Artist-in-Residence

Yinka Shonibare CBE RA

Exhibition view of the piece titled “Space Walk” by Yinka Shonibare.
Yinka Shonibare CBE RA, in collaboration with The Fabric Workshop and Museum, Philadelphia, Space Walk, 2002. Fiberglass, silkscreen print on cotton sateen and cotton brocade, and plastic. Dimensions vary with installation. Edition 1 of 2. Photo credit: Aaron Igler.

While not new to fabric as an artistic medium, Yinka Shonibare CBE RA had the freedom during his residency at FWM to create custom print designs for the textiles that would clothe figures in a new installation. Titled Space Walk, the installation ventures into the new frontier of American exploration—space. A man and woman—dressed in brightly colored space suits, and wearing backpacks and helmets—float near a half-scale fiberglass and wood copy of the Apollo 13 shuttle. Pioneers of space, the couple refashions concepts of expansion, exploration, and potential colonization.

Shonibare designed four new fabrics for Space Walk. Based on the Dutch wax-printed batiks he has often used in previous work, the new designs recreate a batik patterning not through the traditional wax method, but through silkscreen printing. Two batik designs were created—one based on a traditional batik drip patterning, the other on a grid—and they were used as background for the printed textiles. The handmade quality of the prints was emphasized by printing the repeat pattern off-register; in other words, with each printing of the design, the silkscreen was allowed to move so the patterns do not align perfectly. The dominant motifs—drawn from the late 1960s and early 1970s music tradition produced in Philadelphia, known as the “Philly Sound”—are layered on the batik background. The artist borrowed images, text, and photographs from record albums of such period bands as The Intruders, Three Degrees, The O’Jays, and Contemporary singer Jill Scott. Shonibare made a master drawing, which was then transferred to silkscreens for printing. Characteristic of Shonibare’s work, the colors of the textiles are vibrant oranges, turquoises, and reds, another reference to the Dutch wax fabrics on which the designs are based.

Artist Bio

British, born 1962, lives and works in the East End of London.

Yinka Shonibare CBE RA was born in London and raised in Lagos, Nigeria, where his family moved when he was three. He returned to London at the age of 17 to study fine art, first at Byam Shaw College of Art (now Central Saint Martins College of Art and Design), and later for his MFA at Goldsmith’s College, University of London. In 2004, Shonibare was shortlisted for Britain’s prestigious Turner Prize, and in 2005 was bestowed the distinction of Most Excellent Order of the British Empire (MBE). He was received an Honorary Doctorate (Fine Artist) of the Royal College of Art in 2010 and was awarded a Commander of the Order of the British Empire (CBE) in 2019, titles now added to his professional name.

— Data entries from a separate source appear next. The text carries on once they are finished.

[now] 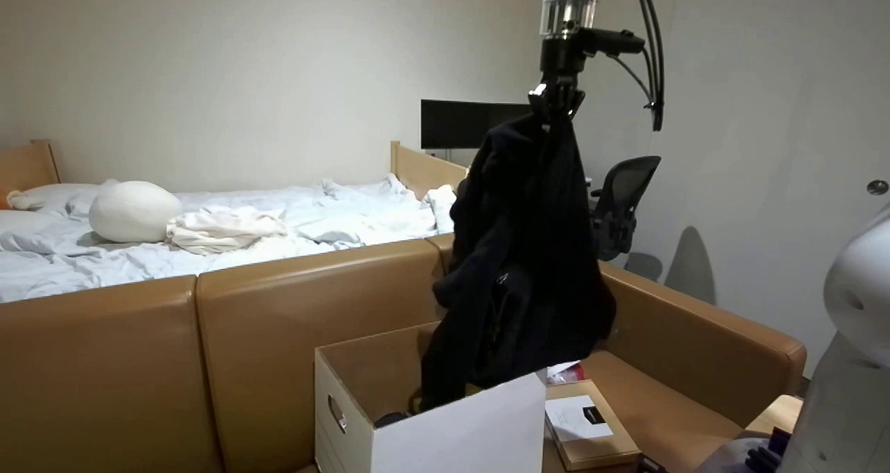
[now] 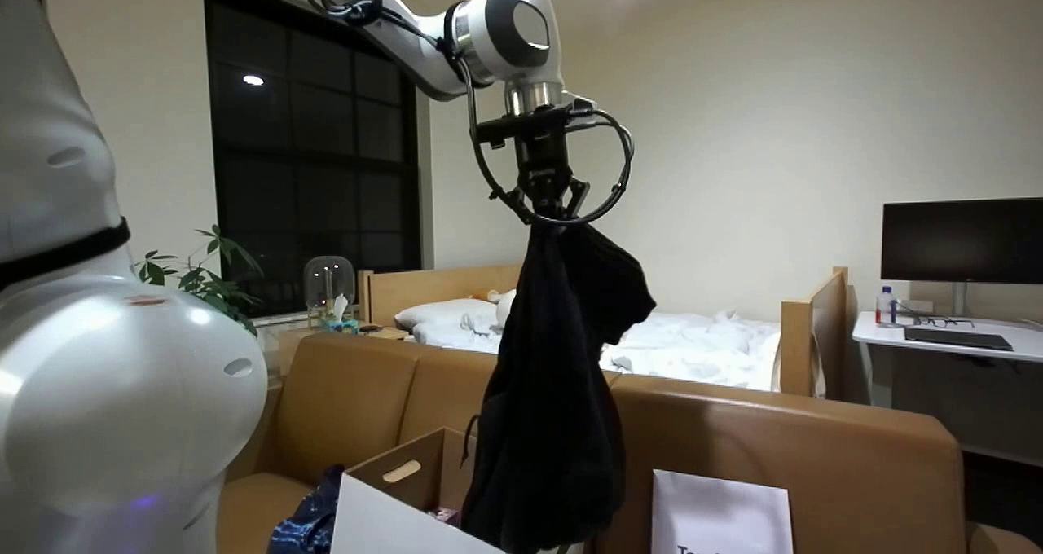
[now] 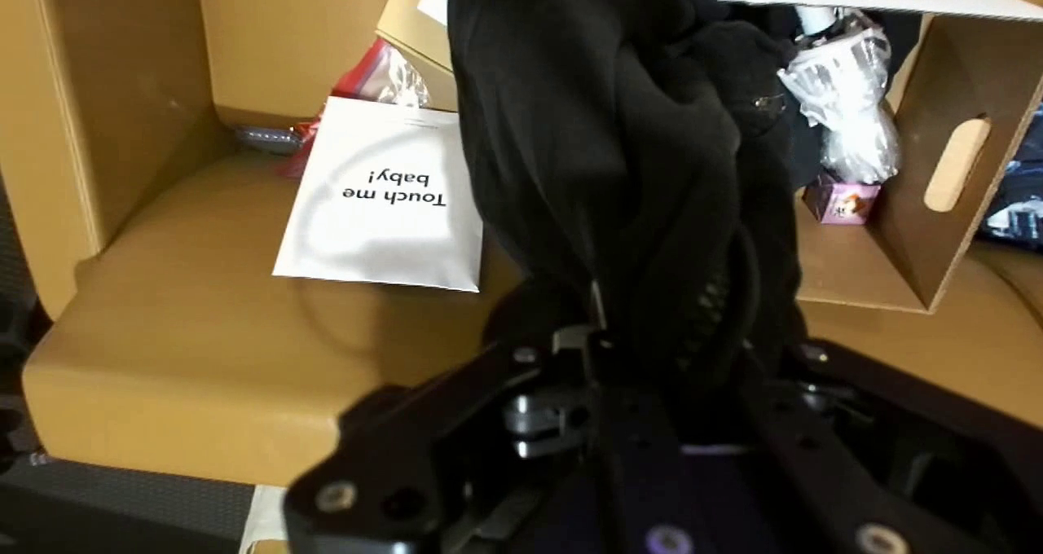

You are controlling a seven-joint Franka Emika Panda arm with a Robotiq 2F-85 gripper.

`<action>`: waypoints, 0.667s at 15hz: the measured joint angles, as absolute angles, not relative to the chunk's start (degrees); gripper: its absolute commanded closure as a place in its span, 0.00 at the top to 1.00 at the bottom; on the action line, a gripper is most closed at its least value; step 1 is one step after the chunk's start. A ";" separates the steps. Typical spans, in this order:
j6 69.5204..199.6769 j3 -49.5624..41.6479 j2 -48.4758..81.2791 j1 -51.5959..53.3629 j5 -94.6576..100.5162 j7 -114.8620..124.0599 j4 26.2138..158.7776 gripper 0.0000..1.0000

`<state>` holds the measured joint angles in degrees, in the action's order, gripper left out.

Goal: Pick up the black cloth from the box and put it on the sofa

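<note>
The black cloth hangs in long folds from my gripper. Both show in the other views too: cloth and gripper, cloth and gripper. The gripper is shut on the cloth's top, high above the box. The box is white outside and brown inside; it also shows in the wrist view. In an exterior view the cloth's lower end passes behind the box's near wall; whether it touches the box is hidden. The brown leather sofa lies under the box.
A white paper envelope reading "Touch me baby!" lies on the sofa seat beside the box. A flat cardboard box and a red-edged plastic bag lie near it. A plastic-wrapped item and a pink box are inside the box.
</note>
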<state>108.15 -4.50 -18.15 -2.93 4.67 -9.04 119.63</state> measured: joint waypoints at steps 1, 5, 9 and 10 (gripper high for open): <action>108.15 -4.74 -18.26 -2.86 4.67 -9.04 119.70 0.08; 108.32 -3.78 -16.07 -2.20 4.67 -8.92 119.78 0.05; 110.22 -3.93 -15.20 -2.21 4.71 -8.17 119.74 0.05; 111.60 -4.47 -14.86 -2.43 4.45 -6.91 119.33 0.05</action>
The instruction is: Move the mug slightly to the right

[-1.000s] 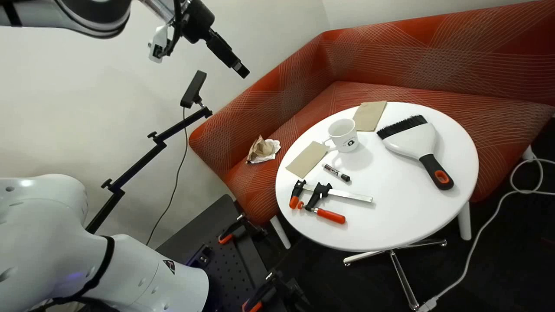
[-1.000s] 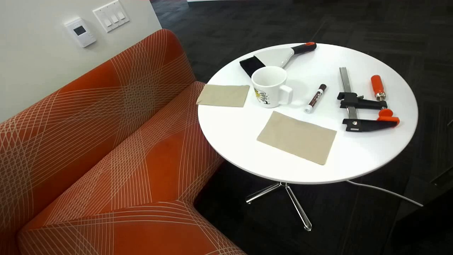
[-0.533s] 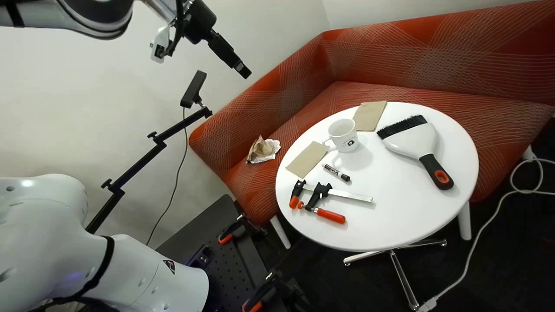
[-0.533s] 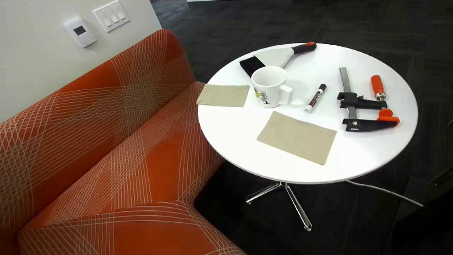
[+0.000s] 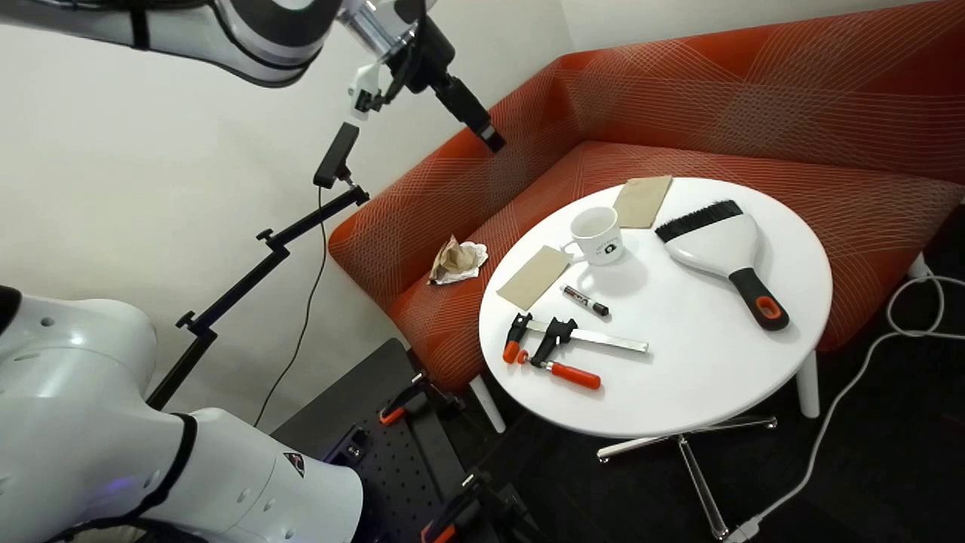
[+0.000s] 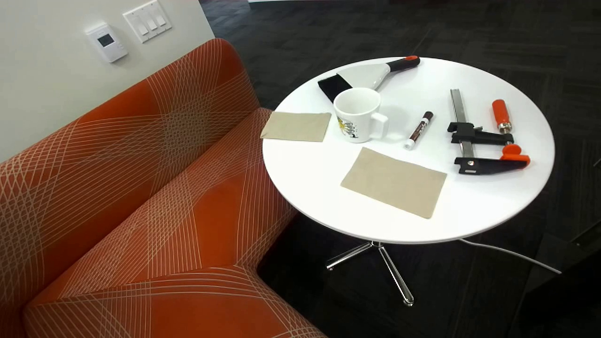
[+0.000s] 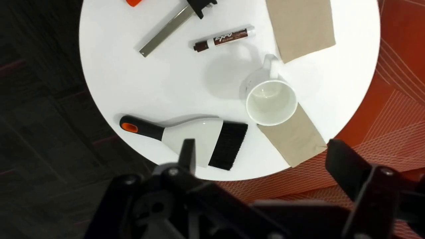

A major retrospective of Shonibare’s work was mounted by the MCA Sydney in 2008 and traveled to the Brooklyn Museum and the Museum of African Art at the Smithsonian Institution, Washington DC. His one-person shows include a major exhibition at the Studio Museum in Harlem in 2002, and others organized by the Tate Britain in London (2001), The Andy Warhol Museum in Pittsburgh (2001), the Victoria and Albert Museum in London (2000), and the Art Gallery of Ontario in Toronto (1997). His work has been exhibited internationally at the Venice Biennale as well as at Documenta 10 (2002).